→ Work instruction: Every line below that holds the string "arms" should be copied.

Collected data
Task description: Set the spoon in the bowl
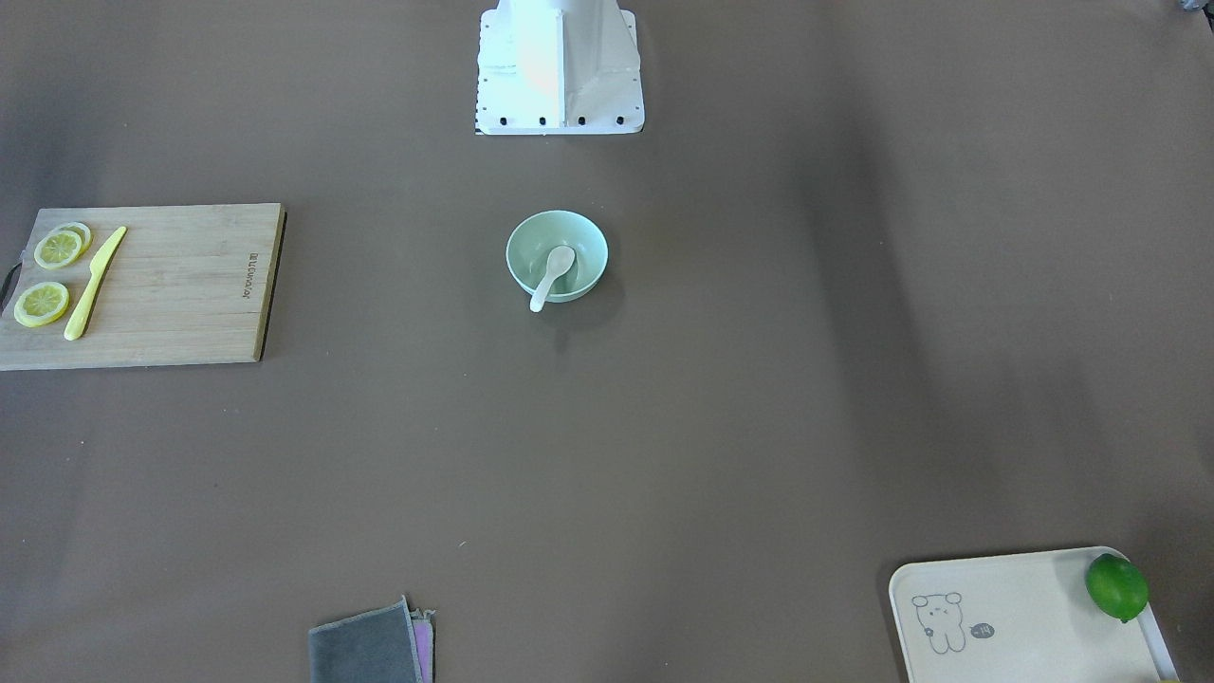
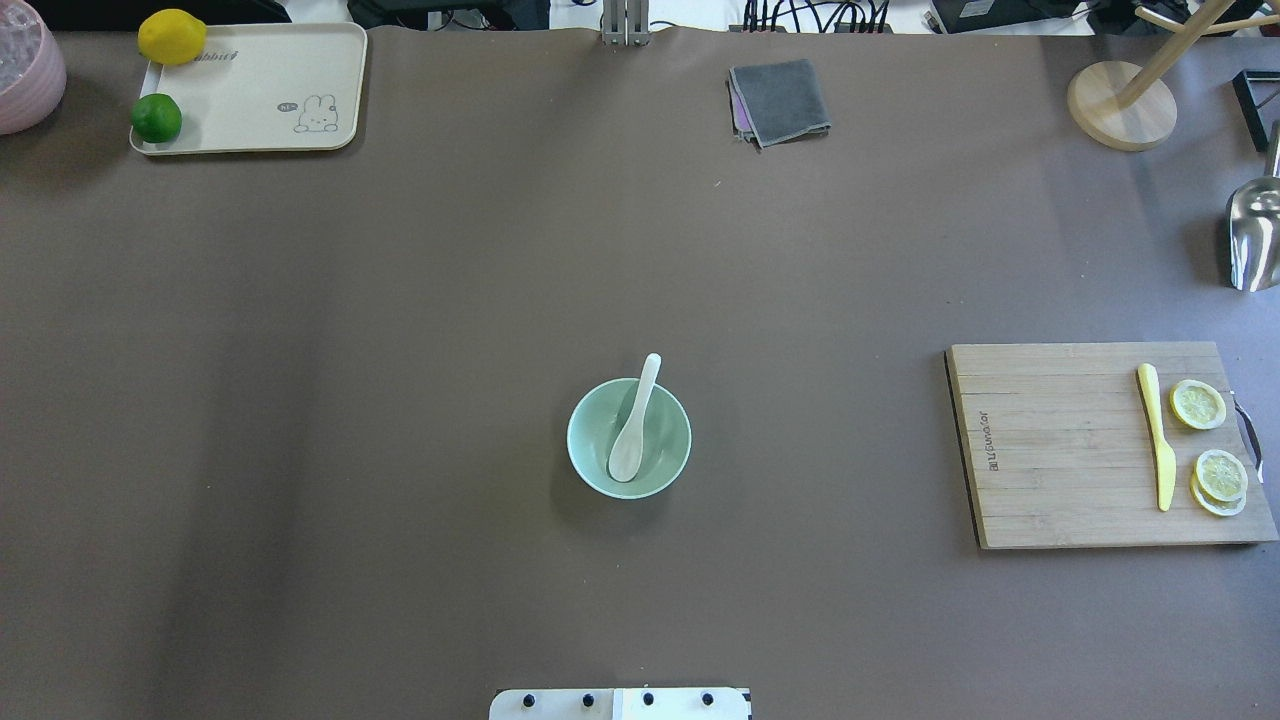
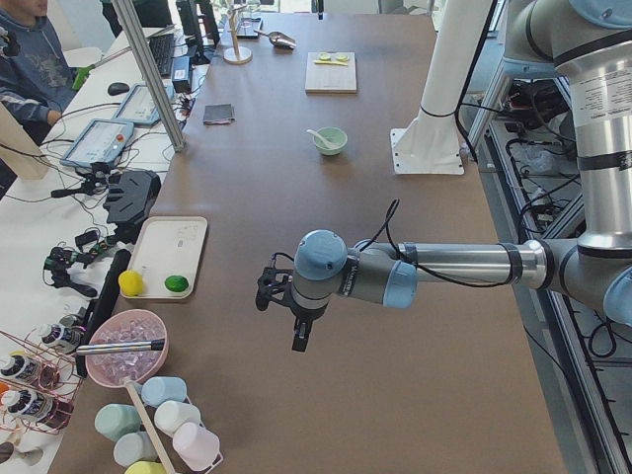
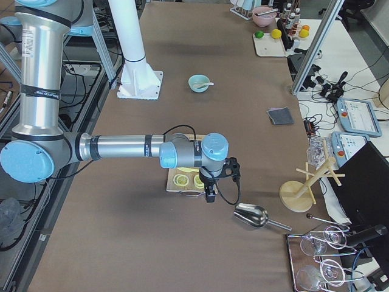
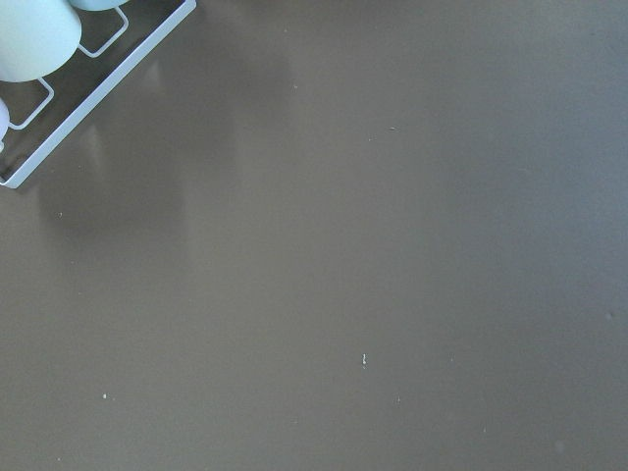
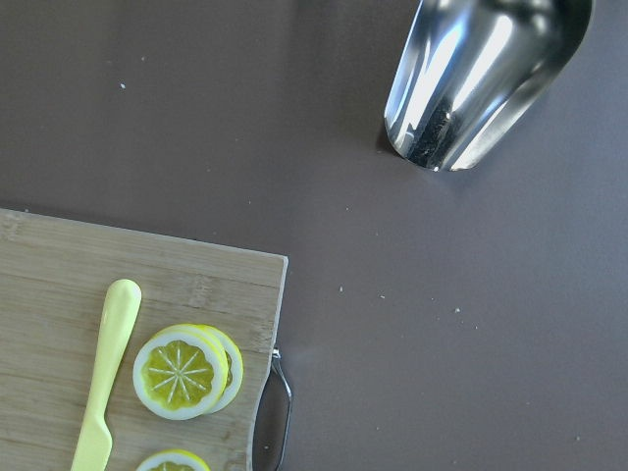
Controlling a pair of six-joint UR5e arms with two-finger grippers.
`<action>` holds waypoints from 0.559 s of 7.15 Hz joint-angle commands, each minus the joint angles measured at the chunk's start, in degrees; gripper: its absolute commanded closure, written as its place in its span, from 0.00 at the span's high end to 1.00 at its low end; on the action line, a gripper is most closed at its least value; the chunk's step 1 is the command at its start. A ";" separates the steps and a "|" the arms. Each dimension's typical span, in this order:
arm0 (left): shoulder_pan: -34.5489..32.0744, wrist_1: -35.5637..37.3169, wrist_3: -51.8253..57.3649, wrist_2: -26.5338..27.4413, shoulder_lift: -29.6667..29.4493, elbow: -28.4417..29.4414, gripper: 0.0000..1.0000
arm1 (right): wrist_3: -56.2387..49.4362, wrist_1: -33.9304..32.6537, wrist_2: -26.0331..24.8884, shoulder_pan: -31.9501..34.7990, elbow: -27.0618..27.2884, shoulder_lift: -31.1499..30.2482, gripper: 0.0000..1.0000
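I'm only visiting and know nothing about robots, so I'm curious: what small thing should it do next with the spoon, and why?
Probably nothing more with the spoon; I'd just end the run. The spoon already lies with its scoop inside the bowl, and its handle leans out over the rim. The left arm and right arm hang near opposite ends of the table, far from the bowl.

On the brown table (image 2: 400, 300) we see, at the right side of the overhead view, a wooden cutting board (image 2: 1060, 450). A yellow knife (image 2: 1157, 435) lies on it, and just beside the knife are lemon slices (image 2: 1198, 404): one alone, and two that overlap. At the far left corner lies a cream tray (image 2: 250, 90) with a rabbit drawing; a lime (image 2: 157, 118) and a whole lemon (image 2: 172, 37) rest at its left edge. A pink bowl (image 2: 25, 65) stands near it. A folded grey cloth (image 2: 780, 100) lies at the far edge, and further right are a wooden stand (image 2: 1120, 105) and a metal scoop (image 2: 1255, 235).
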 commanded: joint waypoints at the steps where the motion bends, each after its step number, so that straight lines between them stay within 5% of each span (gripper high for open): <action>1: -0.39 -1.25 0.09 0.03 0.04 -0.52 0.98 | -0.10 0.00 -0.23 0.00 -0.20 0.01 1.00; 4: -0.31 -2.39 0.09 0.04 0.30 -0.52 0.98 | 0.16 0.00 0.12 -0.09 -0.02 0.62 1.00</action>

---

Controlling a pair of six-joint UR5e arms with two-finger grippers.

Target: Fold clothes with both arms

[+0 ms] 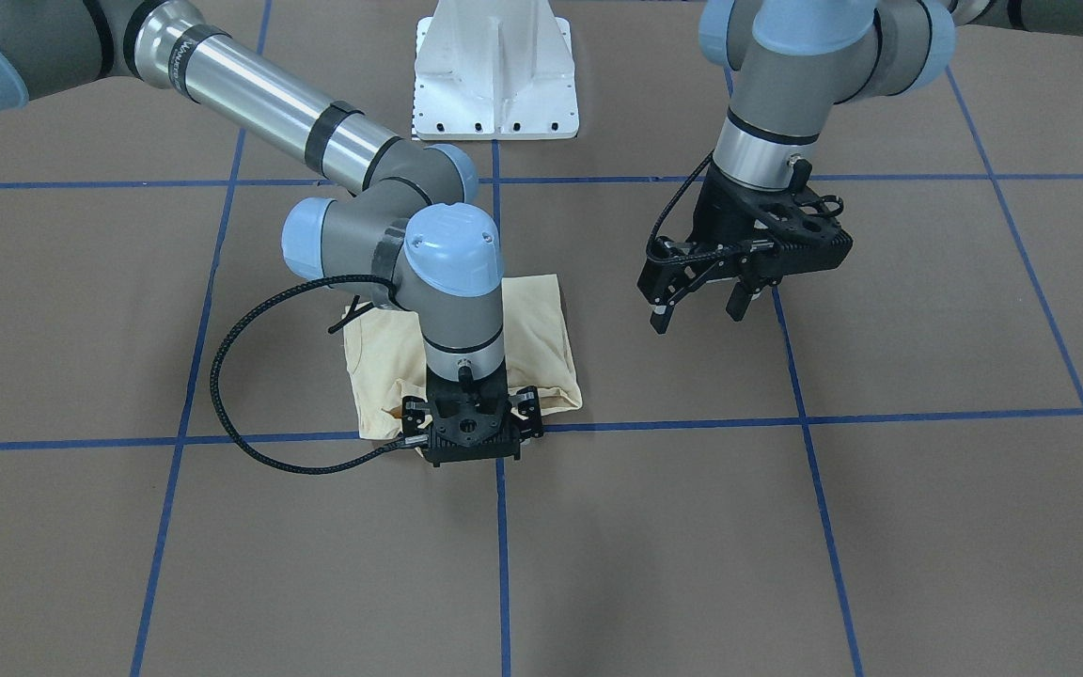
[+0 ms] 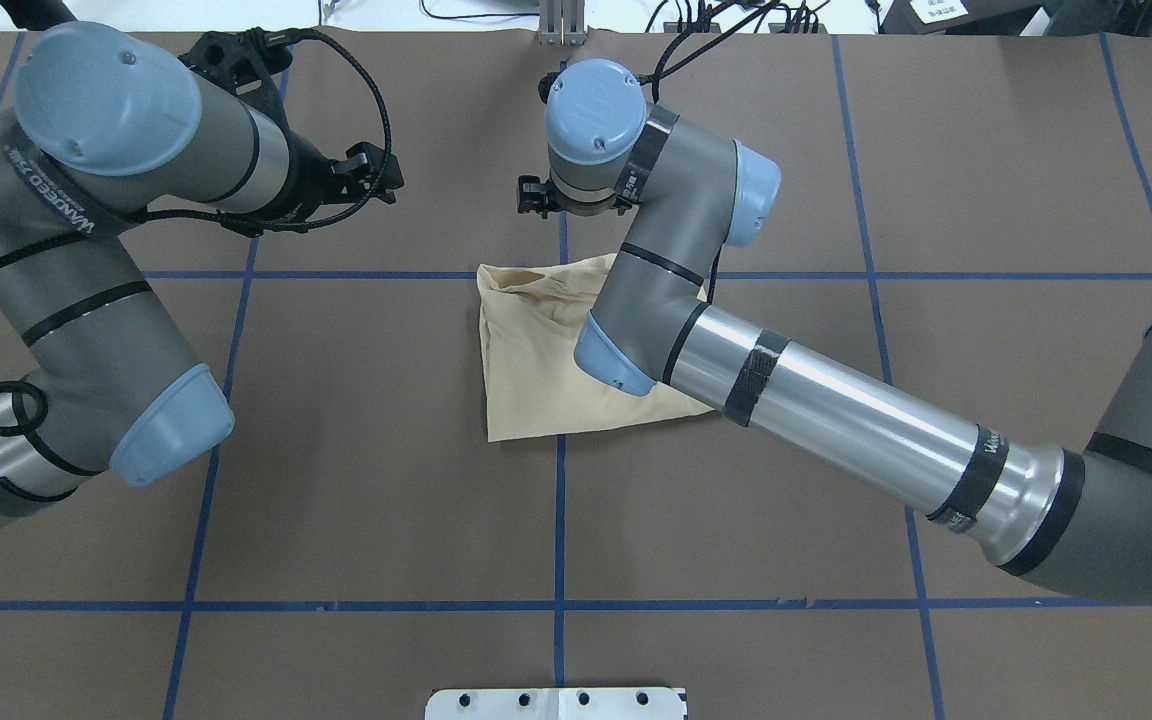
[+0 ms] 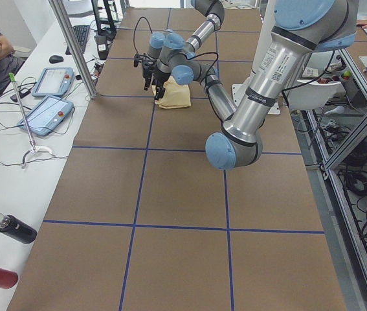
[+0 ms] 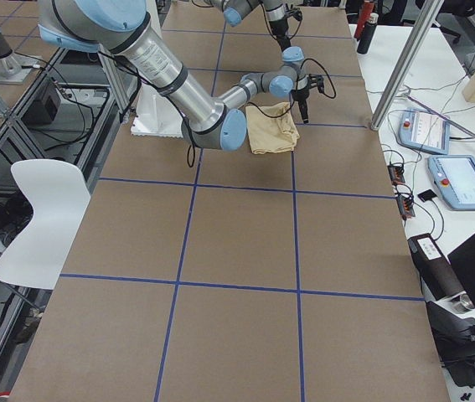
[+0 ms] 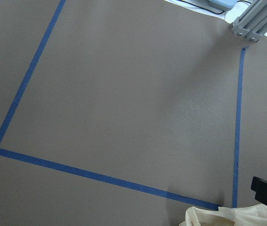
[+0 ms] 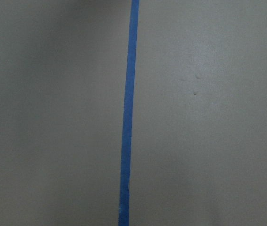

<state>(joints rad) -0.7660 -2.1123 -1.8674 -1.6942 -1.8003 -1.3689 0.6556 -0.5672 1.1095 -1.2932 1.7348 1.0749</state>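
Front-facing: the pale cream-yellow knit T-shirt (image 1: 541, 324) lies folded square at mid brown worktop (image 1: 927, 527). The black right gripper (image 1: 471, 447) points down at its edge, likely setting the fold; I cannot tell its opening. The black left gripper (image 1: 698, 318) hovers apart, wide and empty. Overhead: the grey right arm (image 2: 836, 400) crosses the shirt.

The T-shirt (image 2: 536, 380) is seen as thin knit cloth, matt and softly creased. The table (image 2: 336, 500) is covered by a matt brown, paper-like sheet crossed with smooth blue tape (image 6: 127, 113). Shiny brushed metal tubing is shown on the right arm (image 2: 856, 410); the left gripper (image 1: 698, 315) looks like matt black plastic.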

→ Problem solution:
Controlling a pair of six-joint UR5e arms with two-finger grippers.
`<action>` holds waypoints from 0.559 s of 7.15 Hz joint-angle commands, each minus the joint angles measured at the chunk's start, in degrees; gripper: its absolute commanded closure, written as its place in its span, from 0.00 at the span's high end to 1.00 at its low end; on the action line, a gripper is most closed at its least value; the chunk's step 1 is the command at its start. A ";" separates the steps and a "|" the arms. Each dimension's typical span, in this order:
Controlling a pair of six-joint UR5e arms with two-finger grippers.
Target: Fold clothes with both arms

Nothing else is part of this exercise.